> **Task objective**:
The whole listing below is to be returned without alteration.

> **Data below**:
_____

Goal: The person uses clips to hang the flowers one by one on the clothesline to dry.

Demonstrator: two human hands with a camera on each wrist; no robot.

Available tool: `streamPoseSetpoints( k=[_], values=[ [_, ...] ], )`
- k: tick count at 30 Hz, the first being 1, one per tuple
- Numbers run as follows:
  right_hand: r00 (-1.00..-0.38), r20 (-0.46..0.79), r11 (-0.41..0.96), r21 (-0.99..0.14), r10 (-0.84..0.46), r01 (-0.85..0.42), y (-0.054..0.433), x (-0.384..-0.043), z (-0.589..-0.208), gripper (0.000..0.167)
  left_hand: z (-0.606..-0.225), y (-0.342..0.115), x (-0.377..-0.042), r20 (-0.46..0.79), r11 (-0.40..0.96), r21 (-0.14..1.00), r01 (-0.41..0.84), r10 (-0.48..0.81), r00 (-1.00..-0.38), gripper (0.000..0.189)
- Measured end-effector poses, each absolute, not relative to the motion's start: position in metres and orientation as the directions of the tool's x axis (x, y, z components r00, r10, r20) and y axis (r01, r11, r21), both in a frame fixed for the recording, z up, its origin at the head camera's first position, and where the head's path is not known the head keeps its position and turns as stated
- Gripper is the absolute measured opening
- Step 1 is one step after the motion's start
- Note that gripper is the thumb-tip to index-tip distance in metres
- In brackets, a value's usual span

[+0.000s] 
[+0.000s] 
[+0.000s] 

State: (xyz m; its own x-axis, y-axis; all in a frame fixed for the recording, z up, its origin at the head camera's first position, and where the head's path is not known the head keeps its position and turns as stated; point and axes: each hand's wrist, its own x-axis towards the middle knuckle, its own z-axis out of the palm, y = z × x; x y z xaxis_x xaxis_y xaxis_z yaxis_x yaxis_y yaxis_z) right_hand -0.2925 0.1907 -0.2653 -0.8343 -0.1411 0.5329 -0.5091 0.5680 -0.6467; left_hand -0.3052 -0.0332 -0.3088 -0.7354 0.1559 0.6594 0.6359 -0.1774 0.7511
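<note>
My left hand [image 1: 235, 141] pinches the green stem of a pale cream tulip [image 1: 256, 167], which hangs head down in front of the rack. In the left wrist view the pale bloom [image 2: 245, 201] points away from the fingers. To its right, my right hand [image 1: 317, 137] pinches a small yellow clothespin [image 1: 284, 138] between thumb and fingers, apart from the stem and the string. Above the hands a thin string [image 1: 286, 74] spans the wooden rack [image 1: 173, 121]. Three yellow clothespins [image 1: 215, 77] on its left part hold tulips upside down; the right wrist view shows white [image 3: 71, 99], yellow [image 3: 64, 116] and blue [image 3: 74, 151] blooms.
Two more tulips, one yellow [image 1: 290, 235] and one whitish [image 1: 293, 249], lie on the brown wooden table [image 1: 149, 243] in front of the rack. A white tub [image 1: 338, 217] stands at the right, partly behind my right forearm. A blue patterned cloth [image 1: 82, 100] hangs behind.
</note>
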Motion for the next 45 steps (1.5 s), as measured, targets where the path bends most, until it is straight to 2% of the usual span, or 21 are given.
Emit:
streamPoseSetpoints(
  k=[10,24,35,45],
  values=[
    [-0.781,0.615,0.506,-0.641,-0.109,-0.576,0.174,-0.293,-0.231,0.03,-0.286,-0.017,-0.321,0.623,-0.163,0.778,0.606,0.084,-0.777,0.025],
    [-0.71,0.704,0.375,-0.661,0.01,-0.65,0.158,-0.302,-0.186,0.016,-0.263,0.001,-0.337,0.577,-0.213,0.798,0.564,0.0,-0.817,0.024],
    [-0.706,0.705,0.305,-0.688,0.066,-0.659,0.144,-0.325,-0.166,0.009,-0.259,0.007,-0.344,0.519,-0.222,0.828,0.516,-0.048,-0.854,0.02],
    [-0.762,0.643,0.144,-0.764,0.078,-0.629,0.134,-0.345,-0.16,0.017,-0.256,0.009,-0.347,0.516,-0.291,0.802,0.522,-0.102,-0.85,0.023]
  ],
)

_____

> **Your solution**:
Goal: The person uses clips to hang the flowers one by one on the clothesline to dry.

Demonstrator: two human hands with a camera on each wrist; no robot.

Available tool: `streamPoseSetpoints( k=[_], values=[ [_, ...] ], )`
- k: tick count at 30 Hz, the first being 1, one per tuple
- Numbers run as follows:
  right_hand: r00 (-1.00..-0.38), r20 (-0.46..0.79), r11 (-0.41..0.96), r21 (-0.99..0.14), r10 (-0.84..0.46), r01 (-0.85..0.42), y (-0.054..0.433), x (-0.384..-0.043), z (-0.589..-0.208), gripper (0.000..0.167)
  left_hand: z (-0.606..-0.225), y (-0.342..0.115), x (-0.377..-0.042), r20 (-0.46..0.79), r11 (-0.40..0.96), r21 (-0.14..1.00), r01 (-0.41..0.84), r10 (-0.48..0.81), r00 (-1.00..-0.38), gripper (0.000..0.189)
- Measured end-effector poses, each absolute, not relative to the motion's start: position in metres and orientation as the directions of the tool's x axis (x, y, z components r00, r10, r20) and y axis (r01, r11, r21), both in a frame fixed for the recording, z up, its origin at the head camera's first position, and where the head's path is not known the head keeps its position and turns as stated
- Gripper is the absolute measured opening
- Step 1 is one step after the motion's start
- Note that gripper is the thumb-tip to index-tip distance in metres
- In brackets, a value's usual span

[+0.000s] 
[+0.000s] 
[+0.000s] 

State: (xyz m; its own x-axis, y-axis; all in a frame fixed for the recording, z up, its origin at the head camera's first position, and where the head's path is not known the head keeps its position and turns as stated; point and axes: each hand's wrist, its own x-axis towards the middle knuckle, its own z-axis out of the palm, y = z × x; x y z xaxis_x xaxis_y xaxis_z yaxis_x yaxis_y yaxis_z) right_hand -0.2925 0.1907 -0.2653 -0.8343 -0.1411 0.5329 -0.5091 0.5680 -0.6467; left_hand -0.3052 -0.0332 -0.3088 -0.7354 0.1559 0.6594 0.6359 -0.1774 0.7511
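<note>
My left hand [image 1: 235, 141] pinches the green stem of a pale cream tulip [image 1: 256, 167], which hangs head down in front of the rack. In the left wrist view the pale bloom [image 2: 245, 201] points away from the fingers. To its right, my right hand [image 1: 317, 137] pinches a small yellow clothespin [image 1: 284, 138] between thumb and fingers, apart from the stem and the string. Above the hands a thin string [image 1: 286, 74] spans the wooden rack [image 1: 173, 121]. Three yellow clothespins [image 1: 215, 77] on its left part hold tulips upside down; the right wrist view shows white [image 3: 71, 99], yellow [image 3: 64, 116] and blue [image 3: 74, 151] blooms.
Two more tulips, one yellow [image 1: 290, 235] and one whitish [image 1: 293, 249], lie on the brown wooden table [image 1: 149, 243] in front of the rack. A white tub [image 1: 338, 217] stands at the right, partly behind my right forearm. A blue patterned cloth [image 1: 82, 100] hangs behind.
</note>
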Motion for the next 45 steps (1.5 s), as measured, targets where the path bends most, until it is straight to 2% of the usual span, or 21 are given.
Emit:
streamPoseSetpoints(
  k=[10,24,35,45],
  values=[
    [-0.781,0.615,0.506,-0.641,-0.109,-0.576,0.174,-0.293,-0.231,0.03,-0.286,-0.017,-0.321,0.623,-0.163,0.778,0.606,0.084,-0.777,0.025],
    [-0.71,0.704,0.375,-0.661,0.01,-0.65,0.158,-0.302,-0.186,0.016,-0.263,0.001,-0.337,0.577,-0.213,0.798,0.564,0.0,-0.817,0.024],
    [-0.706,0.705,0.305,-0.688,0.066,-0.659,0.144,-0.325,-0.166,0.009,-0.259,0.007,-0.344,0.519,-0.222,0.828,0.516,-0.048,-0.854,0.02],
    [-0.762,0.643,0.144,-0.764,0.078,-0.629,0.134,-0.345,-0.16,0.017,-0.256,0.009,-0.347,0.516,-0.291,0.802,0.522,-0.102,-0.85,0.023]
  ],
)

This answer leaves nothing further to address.